Once the squarewave is established, it must be transferred to the external unit. This is done by loading the internal coil 908, and then detecting the change in load on the external coil inductively coupled to the internal coil. The loading is provided by resistor 910, which is connected to the output terminal 904 c of the comparator 904. When the comparator is in a high output state, an additional current Vss/R910 is drawn from the voltage regulator 909. When the comparator is in a low output state, this additional current is not present. Consequently, resistor 910 acts as a load that is switched into and out of the circuit at a rate determined by the concentration of analyte and the output of the reference channel. Because the current through resistor 910 is provided by the internal tuned tank circuit including coil 908, the switching of the resistor load also switches the load on the tank including internal coil 908. The change in impedance of the tank caused by the changing load is detected by a corresponding change in load on the inductively coupled external coil, as described above. The voltage regulator 909 removes any effects caused by coil placement in the field. The LED 903 emits the excitation light for the indicator molecule sensor. Power for the LED 903 is provided by the voltage regulator. It is important to keep the intensity of the LED constant during an analyte measurement reading. Once the output of the voltage regulator is in regulation, the LED intensity will be constant. The step recovery time of the regulator is very fast, with the transition between loading states being rapid enough to permit differentiation and AC coupling in the external unit.
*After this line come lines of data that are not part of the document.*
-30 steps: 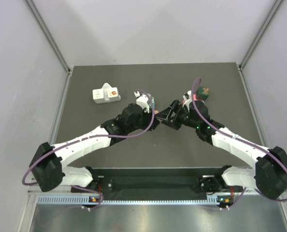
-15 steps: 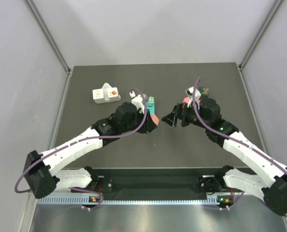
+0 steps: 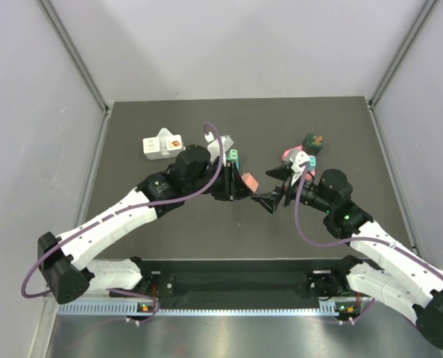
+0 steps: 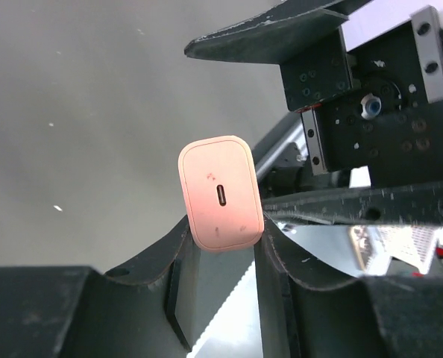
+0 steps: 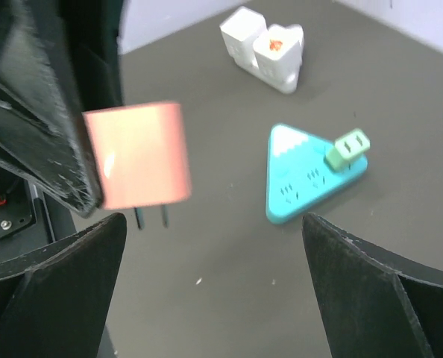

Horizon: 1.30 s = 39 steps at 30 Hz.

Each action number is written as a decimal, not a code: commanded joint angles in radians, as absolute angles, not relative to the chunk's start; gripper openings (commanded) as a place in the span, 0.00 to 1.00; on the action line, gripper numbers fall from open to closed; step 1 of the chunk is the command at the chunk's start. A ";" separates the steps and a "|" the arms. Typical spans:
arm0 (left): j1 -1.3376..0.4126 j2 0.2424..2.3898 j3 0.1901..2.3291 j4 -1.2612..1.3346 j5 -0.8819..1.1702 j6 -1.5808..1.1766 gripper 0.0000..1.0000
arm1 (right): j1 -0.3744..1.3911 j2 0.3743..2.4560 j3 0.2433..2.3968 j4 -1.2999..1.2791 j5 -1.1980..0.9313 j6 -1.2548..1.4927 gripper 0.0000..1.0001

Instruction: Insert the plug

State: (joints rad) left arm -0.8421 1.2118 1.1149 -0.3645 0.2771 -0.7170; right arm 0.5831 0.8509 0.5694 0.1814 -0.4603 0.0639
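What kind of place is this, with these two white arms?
Probably a robotics lab test cell rather than a home or workshop: a dark table boxed in by plain pale walls, with only a few practice props on hand, a pink charger plug, a teal power strip and a white adapter.

The pink plug [image 4: 220, 194] is smooth plastic with a soft sheen and a few tiny dark specks on its face. The fingers [image 4: 303, 276] of the left gripper [image 4: 220, 253] are matt black, scuffed pale along their edges. The table [image 3: 356, 127] is flat matt dark grey. The teal power strip [image 5: 303, 183] and the white adapter [image 5: 265, 45] look like smooth moulded plastic. The near rail [image 3: 229, 307] is bare perforated metal.
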 commanded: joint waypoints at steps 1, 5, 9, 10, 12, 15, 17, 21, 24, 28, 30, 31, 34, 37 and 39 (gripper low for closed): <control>-0.836 1.218 1.166 -0.350 0.324 -0.759 0.00 | 0.620 0.839 0.597 0.313 -0.502 -0.028 1.00; -0.836 1.219 1.151 -0.330 0.331 -0.776 0.00 | 0.655 0.859 0.632 0.314 -0.486 -0.037 1.00; -0.836 1.218 1.128 -0.293 0.357 -0.805 0.00 | 0.692 0.876 0.635 0.327 -0.480 -0.046 0.92; -0.836 1.219 1.124 -0.282 0.362 -0.808 0.00 | 0.701 0.876 0.629 0.351 -0.482 -0.046 0.90; -0.838 1.223 1.123 -0.281 0.368 -0.808 0.00 | 0.709 0.874 0.609 0.385 -0.483 -0.035 0.89; -0.836 1.227 1.123 -0.287 0.364 -0.805 0.00 | 0.715 0.873 0.594 0.433 -0.480 -0.026 0.84; -0.836 1.229 1.121 -0.284 0.367 -0.805 0.00 | 0.716 0.877 0.588 0.449 -0.494 -0.025 0.67; -0.835 1.238 1.121 -0.282 0.377 -0.808 0.07 | 0.718 0.887 0.583 0.462 -0.525 -0.023 0.26; -0.828 1.236 1.135 -0.307 0.379 -0.801 0.39 | 0.719 0.891 0.591 0.408 -0.545 -0.049 0.07; -0.815 1.247 1.183 -0.360 0.377 -0.773 0.56 | 0.721 0.891 0.588 0.362 -0.563 -0.083 0.00; -0.811 1.258 1.192 -0.382 0.377 -0.761 0.59 | 0.719 0.887 0.580 0.376 -0.577 -0.080 0.00; -0.808 1.261 1.193 -0.385 0.380 -0.758 0.61 | 0.722 0.882 0.577 0.377 -0.581 -0.077 0.00; -0.799 1.275 1.207 -0.416 0.394 -0.742 0.62 | 0.721 0.874 0.572 0.370 -0.580 -0.083 0.00; -0.792 1.289 1.226 -0.449 0.393 -0.716 0.61 | 0.722 0.870 0.572 0.356 -0.583 -0.095 0.00; -0.788 1.290 1.229 -0.468 0.385 -0.706 0.58 | 0.721 0.871 0.571 0.351 -0.581 -0.095 0.00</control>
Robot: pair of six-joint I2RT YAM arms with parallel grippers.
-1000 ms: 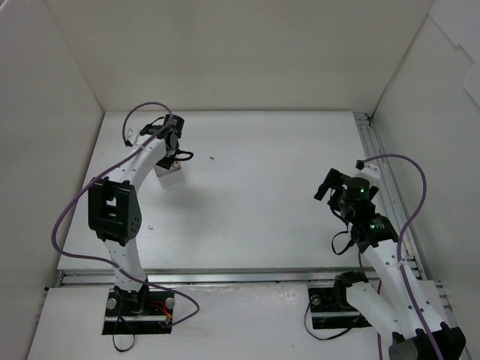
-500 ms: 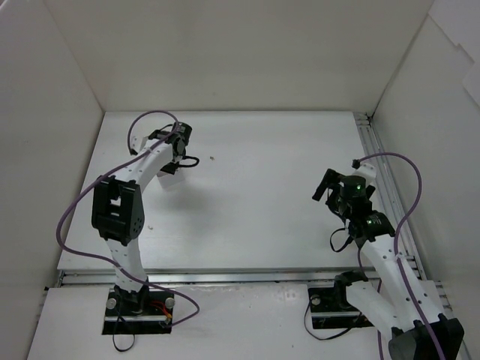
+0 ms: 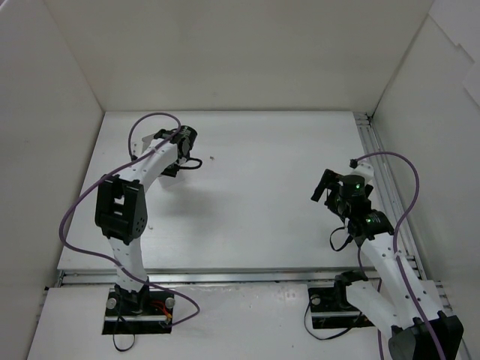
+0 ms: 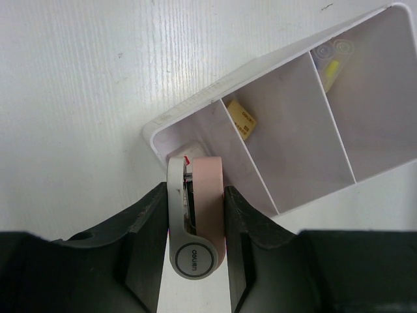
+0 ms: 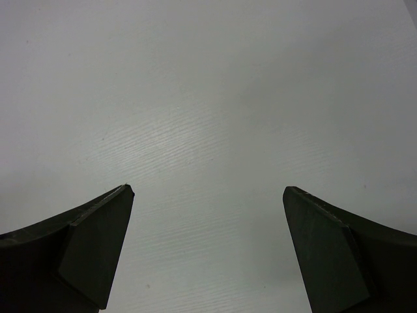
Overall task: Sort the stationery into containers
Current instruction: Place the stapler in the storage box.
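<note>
My left gripper point(image 4: 195, 193) is shut on a stubby pink and white block point(image 4: 199, 225) with a round white end. It holds the block over the left end compartment of the white organizer point(image 4: 195, 104). A small yellow block point(image 4: 244, 122) lies in the middle compartment. A yellow pen-like stick point(image 4: 331, 68) lies in the right compartment. In the top view my left gripper point(image 3: 180, 150) is at the far left of the table, and the organizer is almost wholly hidden under it. My right gripper point(image 5: 207, 195) is open and empty over bare table; in the top view it point(image 3: 324, 189) is at the right.
White walls stand close on the left, back and right. A metal rail point(image 3: 375, 161) runs along the table's right edge. A tiny dark speck point(image 3: 212, 157) lies right of the left gripper.
My left gripper has moved a little farther back and right, and now covers the organizer in the top view. The right arm has barely shifted.
</note>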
As also will be recognized, the fluorescence-based sensor embodiments described in FIGS. 6-8 are just examples to which the disclosed invention may be applied. The present invention may also be applied in a number of other applications such as, for example, an absorbance-based sensor or a refractive-index-based sensor as described in U.S. patent application Ser. No. 09/383,148, filed Aug. 28, 1999, incorporated herein by reference.
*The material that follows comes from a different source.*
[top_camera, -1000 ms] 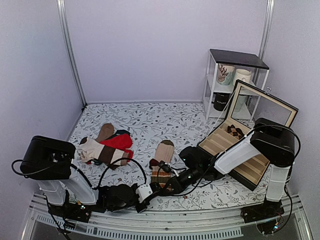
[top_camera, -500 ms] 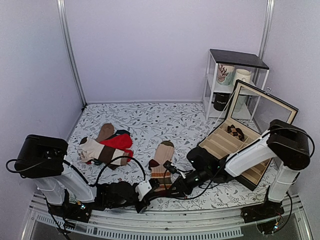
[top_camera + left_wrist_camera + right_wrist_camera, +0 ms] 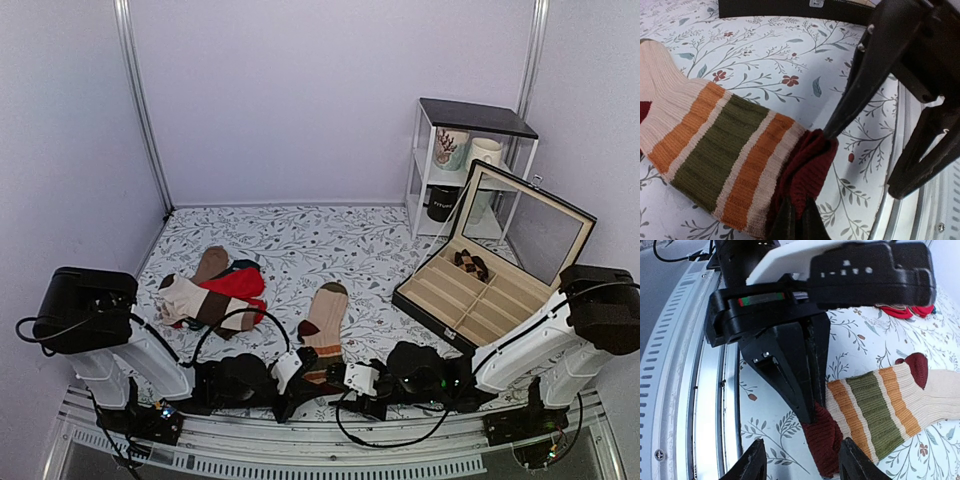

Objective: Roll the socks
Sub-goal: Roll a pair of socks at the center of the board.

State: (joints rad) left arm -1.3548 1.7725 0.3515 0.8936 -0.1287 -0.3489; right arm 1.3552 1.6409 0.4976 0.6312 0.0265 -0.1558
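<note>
Top external view: the socks (image 3: 325, 325) lie flat on the tabletop (image 3: 300, 245), cuff end toward me. My left end effector (image 3: 290, 390) is clamped on the maroon cuff (image 3: 807, 167); the thin pinch may slip. Only my right wrist view shows my right end effector (image 3: 799, 465) spread apart, holding nothing.

From my overhead feed, the cuff end of the socks (image 3: 323, 330) is hidden under the left gripper (image 3: 290, 385) and right gripper (image 3: 345, 385), so I can't judge either grip there. My left wrist feed cuts off the socks' foot, and the right wrist feed crops the red sock (image 3: 902, 311).
</note>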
The invention having been thus described, it will be apparent to those skilled in the art that the same may be varied in many ways without departing from the spirit and scope of the invention. For example, while the invention has been described with reference to an analog circuit, the principles of the invention may be carried out equivalently through the use of an appropriately programmed digital signal processor. Any and all such modifications are intended to be encompassed by the following claims.